One would think that liberal bloggers would be happy to see that Bloomberg shares their views. The objection is really on a partisan rather than ideological level, demonstrating that Bloomberg has a point in criticizing today’s hyper-partisanship. This only demonstrates further the reason these individuals are meeting. Besides, if a liberal such as Michael Bloomberg can find common ground with the variety of people from both parties who are attending, this could be beneficial. Should moderates such as Christine Todd Whitman ever manage to regain influence in the Republican Party, it is beneficial that they speak with people like Bloomberg who support abortion rights and oppose restrictions on same sex marriage. Maybe others there will get Bloomberg to reconsider some of his nanny state ideas.

The vitriol towards Bloomberg and the others meeting most likely comes from the fear that they will run as a third party, harming the Democrats in the 2008 election. The old argument was that there was no point in Bloomberg running because the mushy center wasn’t a valid platform. Seeing that this is not the case, the new argument is that there is no point in a Bloomberg run because he shares the views of the Democratic Party. The point is that Bloomberg’s views would be at the center of the Democratic Party, which is approximately where the center of the country currently is.

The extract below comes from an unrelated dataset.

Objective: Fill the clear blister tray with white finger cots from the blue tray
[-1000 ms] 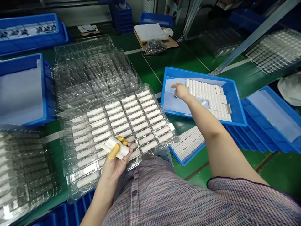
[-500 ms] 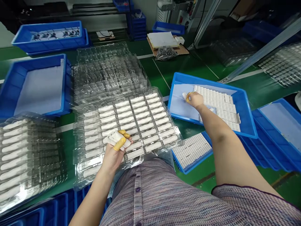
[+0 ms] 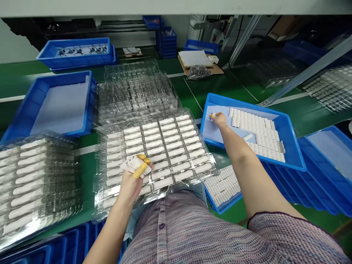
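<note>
My left hand [image 3: 137, 170], yellow covers on its fingers, is closed around several white padded pieces [image 3: 133, 163]. It hovers over a clear plastic tray [image 3: 100, 190] whose slots hold rows of similar long white pieces [image 3: 169, 138]. At the right, my right hand [image 3: 218, 119] reaches into a blue bin [image 3: 295, 146]. Its yellow-covered fingertips are pinched together at a small white piece, mostly hidden by the fingers. Beside this hand, white pieces [image 3: 254, 124] lie packed in rows on the bin's pale liner, and one loose piece [image 3: 248, 137] lies apart from them.
Filled clear trays [image 3: 30, 179] are stacked at the left, empty-looking ones [image 3: 134, 95] behind my tray. Blue bins [image 3: 88, 106] stand at the left and back. A lower bin of white pieces [image 3: 222, 185] sits at right. A metal post [image 3: 308, 71] and overhead ledge [image 3: 176, 7] border the space.
My right hand has drawn left and slightly toward me inside the bin, away from the packed rows. My left hand keeps its hold over the tray. The view has tilted up, showing the overhead ledge.
</note>
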`<state>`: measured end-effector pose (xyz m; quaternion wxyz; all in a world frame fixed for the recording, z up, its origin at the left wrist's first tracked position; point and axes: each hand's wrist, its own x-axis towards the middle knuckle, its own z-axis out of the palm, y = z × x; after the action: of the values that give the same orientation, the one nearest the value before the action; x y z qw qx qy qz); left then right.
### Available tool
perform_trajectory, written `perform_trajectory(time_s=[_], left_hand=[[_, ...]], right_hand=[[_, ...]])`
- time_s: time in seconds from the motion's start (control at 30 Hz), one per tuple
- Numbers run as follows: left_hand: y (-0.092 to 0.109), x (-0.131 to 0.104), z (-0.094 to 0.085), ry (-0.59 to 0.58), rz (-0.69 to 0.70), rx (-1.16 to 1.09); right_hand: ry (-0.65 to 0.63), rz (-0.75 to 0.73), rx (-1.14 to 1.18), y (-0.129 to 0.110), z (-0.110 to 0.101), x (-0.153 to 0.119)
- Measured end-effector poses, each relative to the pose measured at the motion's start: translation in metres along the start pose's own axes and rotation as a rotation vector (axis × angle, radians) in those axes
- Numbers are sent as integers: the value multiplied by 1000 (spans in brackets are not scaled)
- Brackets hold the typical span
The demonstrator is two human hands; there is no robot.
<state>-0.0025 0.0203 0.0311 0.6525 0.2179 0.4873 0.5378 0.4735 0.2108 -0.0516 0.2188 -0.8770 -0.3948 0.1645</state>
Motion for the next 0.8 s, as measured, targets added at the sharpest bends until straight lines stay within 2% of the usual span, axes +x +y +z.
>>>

Whether a Bloomberg run makes sense, or has any chance to succeed, depends upon what the Democrats do. If Obama is the nominee, then it makes no sense for Bloomberg to run, and I’ve already noted evidence to suggest that he would not run against Obama, and he wouldn’t have much impact if he did. However, if the Democrats embrace either Edwards’ economic ideas, or the idea that increasing the hyper-partisanship is the way to accomplish their ends, then the Democrats would not be offering a viable choice in the general election and there would be room for another option. My main interest is in the principles someone promotes, not their party affiliation.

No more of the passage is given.